Forensic scientist Doctor Clara Boland gave evidence that an immunological test on a penile swab of Mr Reilly revealed human saliva that was a mixture of two people, the major sample being Mr Reilly’s own and the minor being an incomplete profile that matched Connolly’s DNA.

Friends of Mr Reilly gave evidence to the trial that the teenager had confided in them that he was bisexual shortly before his death.

The murder trial also heard evidence from Jack Conway, who said he and Aaron Connolly had sexual relations on a number of occasions when they were teenagers.

He told prosecution counsel that he and the accused went on to have about 20 sexual encounters subsequently.

Conway said Aaron Connolly would tell people he was straight.

In her evidence to the court, Chief State Pathologist Dr Linda Mulligan said during a postmortem examination, she found evidence of external injury to the neck in the form of abrasions and bruising and there was also evidence of deep bruising around the neck and the hyoid bone.

“All of these features are in keeping with the application of external pressure on the neck. This was the cause of death,” she said.

There were no obvious ligature marks or circular bruises, the pathologist told the court, and the injuries sustained were more in keeping with a chokehold or the application of a rough surface implement to the neck.

In his closing statement to the jury, prosecuting counsel Dean Kelly SC contended Aaron Connolly had “lied from the beginning of this investigation to the end” because he murdered his friend.

He said the “constant fox-like evolution” of the lies told by Connolly rebuts the suggestion that a young person might lie to protect his personal sexual preferences.

Kelly said in a sense this case was about lies and about science. He said lies are the subject of “grey areas” but science tells the truth.
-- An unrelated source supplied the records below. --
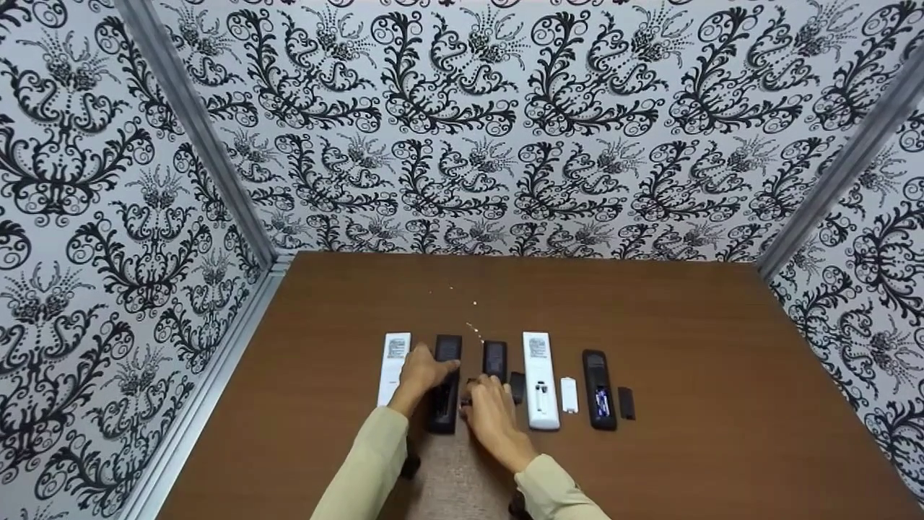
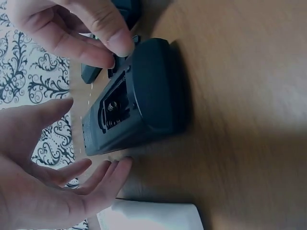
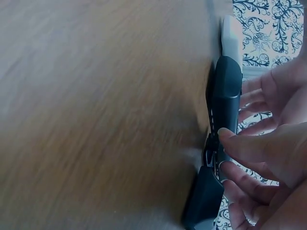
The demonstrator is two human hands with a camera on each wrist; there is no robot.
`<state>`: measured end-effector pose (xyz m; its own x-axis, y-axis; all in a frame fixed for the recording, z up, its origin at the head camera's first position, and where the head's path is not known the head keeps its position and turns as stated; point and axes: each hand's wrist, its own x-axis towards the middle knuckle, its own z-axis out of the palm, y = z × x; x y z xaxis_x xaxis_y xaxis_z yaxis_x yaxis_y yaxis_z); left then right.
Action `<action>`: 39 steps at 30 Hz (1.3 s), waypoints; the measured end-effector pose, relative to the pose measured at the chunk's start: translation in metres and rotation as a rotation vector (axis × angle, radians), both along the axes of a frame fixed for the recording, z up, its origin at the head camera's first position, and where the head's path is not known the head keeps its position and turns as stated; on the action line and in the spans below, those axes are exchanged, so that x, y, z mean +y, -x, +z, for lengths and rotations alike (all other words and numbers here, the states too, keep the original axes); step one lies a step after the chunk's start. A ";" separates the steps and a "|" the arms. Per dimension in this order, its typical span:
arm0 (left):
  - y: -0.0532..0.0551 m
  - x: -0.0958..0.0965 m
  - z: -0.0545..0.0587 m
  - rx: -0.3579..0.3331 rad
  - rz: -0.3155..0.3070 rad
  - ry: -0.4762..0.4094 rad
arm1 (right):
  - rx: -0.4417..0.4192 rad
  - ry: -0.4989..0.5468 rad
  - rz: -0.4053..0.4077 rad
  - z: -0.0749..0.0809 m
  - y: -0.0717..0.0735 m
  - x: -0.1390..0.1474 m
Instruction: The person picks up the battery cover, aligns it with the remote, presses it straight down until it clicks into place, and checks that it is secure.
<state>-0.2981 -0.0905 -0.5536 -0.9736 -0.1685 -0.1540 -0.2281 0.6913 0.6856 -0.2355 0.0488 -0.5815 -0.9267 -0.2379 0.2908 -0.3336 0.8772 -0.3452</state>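
Observation:
A black remote control [image 1: 449, 348] lies back side up, its battery compartment [image 2: 115, 109] uncovered and metal springs showing inside. My left hand [image 1: 424, 374] is at its left side, thumb spread over the remote and the other fingers extended along its edge. To its right, my right hand [image 1: 494, 415] pinches a small black battery cover [image 3: 210, 142] between thumb and fingers, low over the table. Beyond the right hand lies a shorter black remote [image 1: 495, 354], its lower part hidden by that hand. A white remote [image 1: 395, 352] lies left of my left hand, partly covered by it.
On the right, a white remote [image 1: 538, 368] with an open compartment has its white cover [image 1: 569, 395] beside it. Further right are a black remote [image 1: 596, 372] holding batteries and its black cover [image 1: 626, 403]. Another dark cover [image 1: 517, 388] lies by my right hand. Patterned walls enclose the brown table [image 1: 693, 325].

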 end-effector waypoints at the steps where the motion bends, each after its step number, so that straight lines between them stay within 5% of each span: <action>1: 0.001 0.001 0.000 0.002 0.004 0.000 | 0.023 -0.020 0.000 -0.001 0.001 0.000; 10: 0.005 0.013 -0.002 -0.029 0.065 0.072 | 0.092 -0.093 0.004 -0.005 0.000 -0.002; 19: 0.003 0.016 -0.011 -0.022 0.078 0.031 | 0.085 -0.100 -0.013 -0.009 -0.002 -0.003; 25: 0.003 0.012 -0.012 0.046 0.034 -0.033 | 0.123 -0.111 -0.012 -0.009 -0.002 -0.004; 32: 0.011 0.002 -0.018 0.053 0.073 -0.160 | 0.178 -0.123 0.011 -0.009 -0.005 -0.003; 39: 0.010 -0.013 -0.028 0.068 0.095 -0.303 | 0.096 0.053 0.076 -0.010 -0.007 -0.002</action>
<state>-0.3084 -0.1033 -0.5815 -0.9655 -0.2156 -0.1461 -0.2283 0.4309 0.8730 -0.2286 0.0469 -0.5918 -0.8740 -0.2886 0.3909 -0.4321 0.8296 -0.3537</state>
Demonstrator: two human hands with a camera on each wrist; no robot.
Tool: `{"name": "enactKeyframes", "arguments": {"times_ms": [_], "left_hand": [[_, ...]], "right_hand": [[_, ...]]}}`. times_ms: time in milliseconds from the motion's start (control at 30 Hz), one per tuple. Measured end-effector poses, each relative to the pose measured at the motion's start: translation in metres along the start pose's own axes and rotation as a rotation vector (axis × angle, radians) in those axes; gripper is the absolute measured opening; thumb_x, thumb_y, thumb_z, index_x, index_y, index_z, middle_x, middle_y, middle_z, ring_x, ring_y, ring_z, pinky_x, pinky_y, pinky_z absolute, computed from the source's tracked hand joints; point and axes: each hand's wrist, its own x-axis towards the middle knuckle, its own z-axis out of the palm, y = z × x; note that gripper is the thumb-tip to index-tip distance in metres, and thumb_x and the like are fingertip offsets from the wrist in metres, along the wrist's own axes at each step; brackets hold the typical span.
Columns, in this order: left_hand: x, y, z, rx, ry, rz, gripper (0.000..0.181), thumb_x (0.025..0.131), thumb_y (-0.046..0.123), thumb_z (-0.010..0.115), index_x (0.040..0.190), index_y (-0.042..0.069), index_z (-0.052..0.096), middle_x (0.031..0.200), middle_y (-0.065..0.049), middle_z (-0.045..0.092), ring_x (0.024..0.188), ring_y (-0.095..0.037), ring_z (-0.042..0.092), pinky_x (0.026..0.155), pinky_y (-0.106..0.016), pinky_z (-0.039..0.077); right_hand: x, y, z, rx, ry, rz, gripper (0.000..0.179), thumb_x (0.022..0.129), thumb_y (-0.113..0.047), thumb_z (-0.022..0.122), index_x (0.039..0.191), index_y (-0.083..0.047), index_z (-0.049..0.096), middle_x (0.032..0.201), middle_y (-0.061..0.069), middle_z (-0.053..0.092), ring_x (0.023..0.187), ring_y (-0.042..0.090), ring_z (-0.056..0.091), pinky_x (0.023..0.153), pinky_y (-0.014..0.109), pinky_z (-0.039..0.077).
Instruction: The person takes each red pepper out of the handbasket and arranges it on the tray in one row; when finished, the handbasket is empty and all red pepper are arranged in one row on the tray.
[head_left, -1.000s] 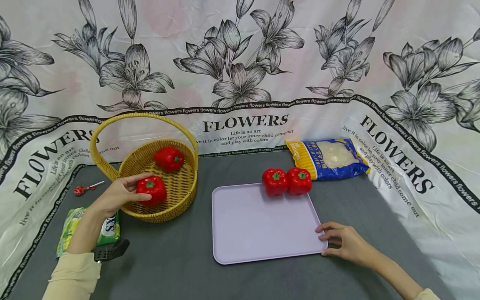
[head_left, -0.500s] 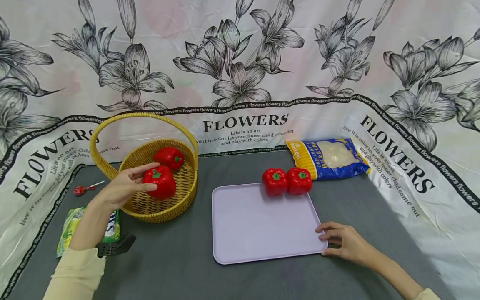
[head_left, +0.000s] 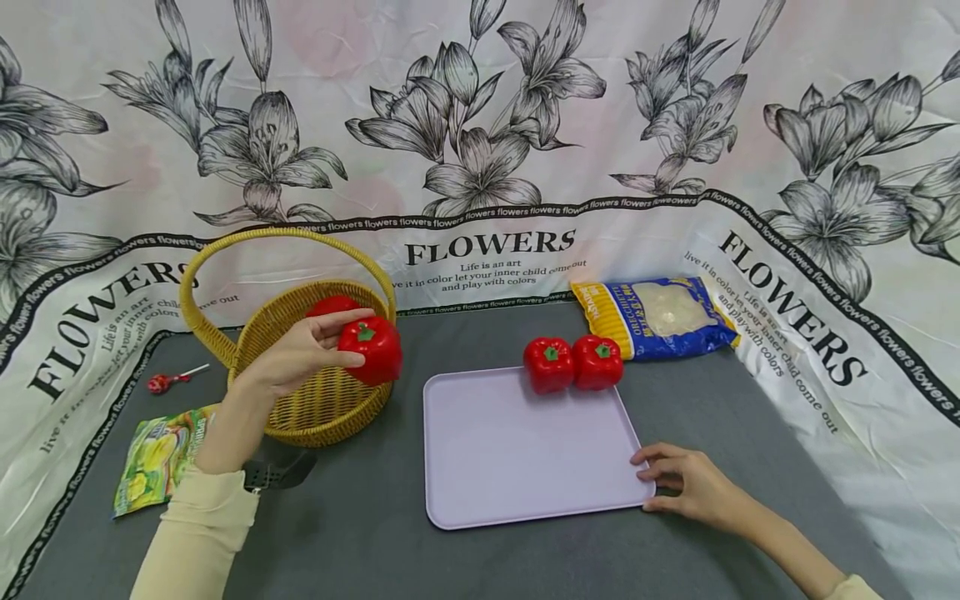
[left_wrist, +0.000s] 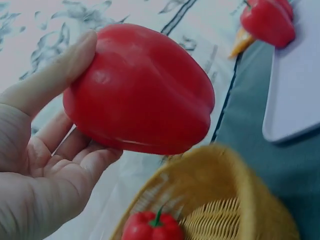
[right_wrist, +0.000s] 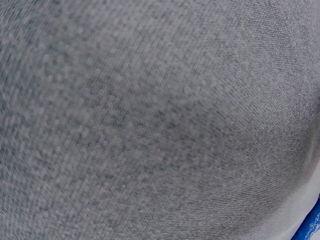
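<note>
My left hand is curled round a red pepper, thumb on one flank and fingers cupped under the other, holding it in the air just over the right rim of the wicker basket. The pepper's stem end faces up and its long axis is roughly upright. The lilac tray lies to its right, so my left hand is much the nearer one to the pepper. My right hand rests with loosely bent fingers at the tray's near right corner, gripping nothing as far as I can tell. Its wrist view shows only blurred grey cloth. A second pepper lies in the basket, mostly hidden behind my fingers in the head view.
</note>
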Motion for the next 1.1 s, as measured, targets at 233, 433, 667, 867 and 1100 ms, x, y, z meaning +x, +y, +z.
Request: {"name": "enactKeyframes", "arguments": {"times_ms": [233,433,667,867,1100], "left_hand": [[0.032,-0.004,0.035,0.041,-0.024,0.015,0.063,0.084,-0.003,0.068,0.142,0.001,0.044,0.14,-0.021,0.046,0.12,-0.031,0.05,0.09,-0.034,0.052],[0.061,-0.013,0.063,0.02,-0.08,0.056,0.059,0.083,-0.004,0.07,0.138,0.003,0.05,0.135,-0.017,0.052,0.118,-0.031,0.052,0.092,-0.036,0.051],[0.09,-0.031,0.089,0.058,-0.127,0.094,0.059,0.081,-0.001,0.073,0.136,0.004,0.053,0.133,-0.014,0.055,0.118,-0.028,0.054,0.094,-0.036,0.05],[0.103,-0.044,0.101,0.121,-0.112,0.087,0.061,0.077,-0.002,0.077,0.134,0.006,0.056,0.132,-0.012,0.057,0.119,-0.025,0.055,0.098,-0.036,0.047],[0.114,-0.062,0.109,0.171,-0.102,0.075,0.061,0.076,-0.001,0.079,0.132,0.008,0.058,0.132,-0.01,0.057,0.118,-0.024,0.055,0.098,-0.036,0.047]], "right_hand": [[0.0,-0.001,0.0,-0.01,-0.003,0.005,0.028,0.074,-0.02,0.083,0.094,-0.003,0.073,0.109,0.016,0.062,0.102,0.009,0.058,0.075,0.021,0.055],[0.001,-0.002,-0.001,-0.005,-0.006,0.013,0.028,0.074,-0.02,0.083,0.094,-0.003,0.073,0.109,0.016,0.062,0.101,0.012,0.059,0.075,0.023,0.056],[0.001,-0.003,-0.001,-0.001,0.003,-0.002,0.027,0.073,-0.018,0.083,0.094,-0.002,0.073,0.108,0.017,0.062,0.1,0.012,0.06,0.075,0.021,0.056],[0.002,-0.005,-0.002,0.0,0.001,0.001,0.027,0.074,-0.019,0.083,0.094,-0.003,0.073,0.108,0.016,0.062,0.098,0.014,0.06,0.074,0.021,0.056],[0.0,-0.005,-0.001,0.013,0.006,0.009,0.028,0.073,-0.018,0.083,0.094,-0.002,0.073,0.109,0.017,0.062,0.1,0.013,0.06,0.076,0.021,0.055]]}}
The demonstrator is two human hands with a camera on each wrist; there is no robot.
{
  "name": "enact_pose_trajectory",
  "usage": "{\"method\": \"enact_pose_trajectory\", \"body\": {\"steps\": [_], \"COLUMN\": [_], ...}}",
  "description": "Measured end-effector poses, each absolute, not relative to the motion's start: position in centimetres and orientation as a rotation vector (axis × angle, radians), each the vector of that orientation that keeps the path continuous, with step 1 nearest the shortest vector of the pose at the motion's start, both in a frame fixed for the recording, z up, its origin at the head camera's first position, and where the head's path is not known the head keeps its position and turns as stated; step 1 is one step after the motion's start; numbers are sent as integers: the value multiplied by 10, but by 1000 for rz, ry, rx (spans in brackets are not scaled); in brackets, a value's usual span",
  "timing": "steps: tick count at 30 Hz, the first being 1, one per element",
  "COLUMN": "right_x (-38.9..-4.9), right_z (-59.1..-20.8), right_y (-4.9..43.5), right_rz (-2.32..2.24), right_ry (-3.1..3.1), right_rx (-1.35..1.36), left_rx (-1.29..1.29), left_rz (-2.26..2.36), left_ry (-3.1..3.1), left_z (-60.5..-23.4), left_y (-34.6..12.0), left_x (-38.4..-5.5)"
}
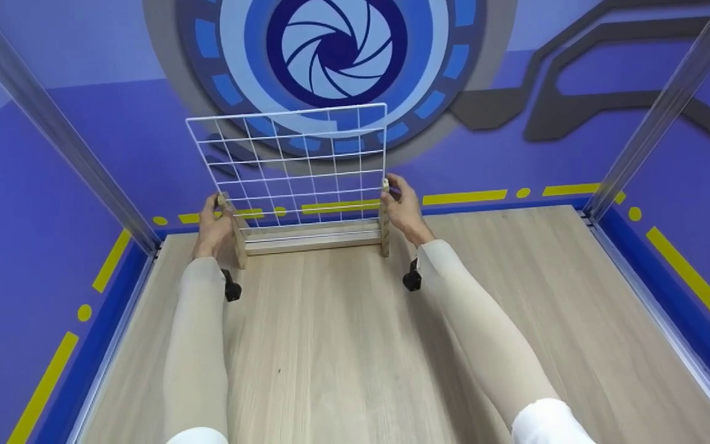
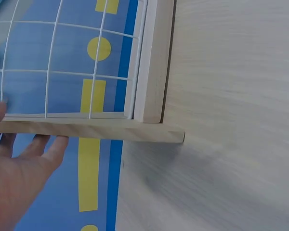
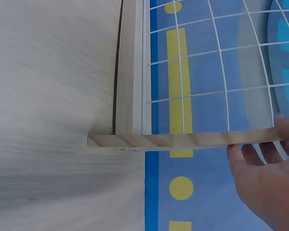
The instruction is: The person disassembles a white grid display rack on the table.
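A white wire grid panel [image 1: 312,176] stands upright in a light wooden stand, close to the back wall. The stand has a left side piece [image 1: 240,243], a right side piece [image 1: 385,237] and a bottom rail [image 1: 315,245] between them. My left hand [image 1: 212,229] grips the upper part of the left side piece; in the left wrist view its fingers [image 2: 55,151] lie along the outer face. On the opposite side, my right hand [image 1: 405,209] pinches the top of the right side piece between thumb and fingers [image 3: 238,161]. The wire edges run just inside both wooden pieces.
The wood-grain tabletop [image 1: 324,351] stretches toward me and to both sides. Behind the stand rises a blue printed wall [image 1: 453,166], with metal posts [image 1: 657,117] at its corners. A small black device [image 1: 412,279] hangs at each wrist.
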State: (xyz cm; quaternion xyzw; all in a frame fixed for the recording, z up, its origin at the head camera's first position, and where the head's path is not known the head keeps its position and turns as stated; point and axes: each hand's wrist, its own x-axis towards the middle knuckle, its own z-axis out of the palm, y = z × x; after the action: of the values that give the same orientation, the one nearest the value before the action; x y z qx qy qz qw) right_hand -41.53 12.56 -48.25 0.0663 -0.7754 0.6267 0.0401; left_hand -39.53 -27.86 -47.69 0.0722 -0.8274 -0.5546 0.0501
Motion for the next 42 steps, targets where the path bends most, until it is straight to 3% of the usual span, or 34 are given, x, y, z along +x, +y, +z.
{"method": "enact_pose_trajectory", "body": {"steps": [19, 42], "right_x": [-423, -426], "right_z": [-483, -475], "right_y": [132, 129], "right_rz": [1719, 1786], "right_ry": [-2498, -2505], "right_rx": [314, 415], "left_rx": [213, 127], "left_rz": [-1500, -1497], "left_ry": [-2549, -2535], "left_z": [-485, -492], "left_y": [-280, -295], "left_x": [-386, -342]}}
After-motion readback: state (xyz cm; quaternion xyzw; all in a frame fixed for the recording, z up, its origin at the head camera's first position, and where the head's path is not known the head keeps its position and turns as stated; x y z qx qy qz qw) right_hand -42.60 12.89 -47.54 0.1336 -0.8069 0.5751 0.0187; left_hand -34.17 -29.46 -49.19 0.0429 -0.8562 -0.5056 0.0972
People lie for all kinds of reasons, Kelly said, but science tells us certain things and it tells us those things with absolute certainty.”

However, defence counsel Michael Bowman SC argued “strategic lies” were told by several young people who were there on the night. He said people had lied about drug and alcohol use in a murder trial because they were afraid.

Mr Bowman told the jury: “The law says the mere fact that the defendant lies is not evidence enough. They may lie out of panic and confusion; they may lie because they’re afraid for all sorts of reasons.”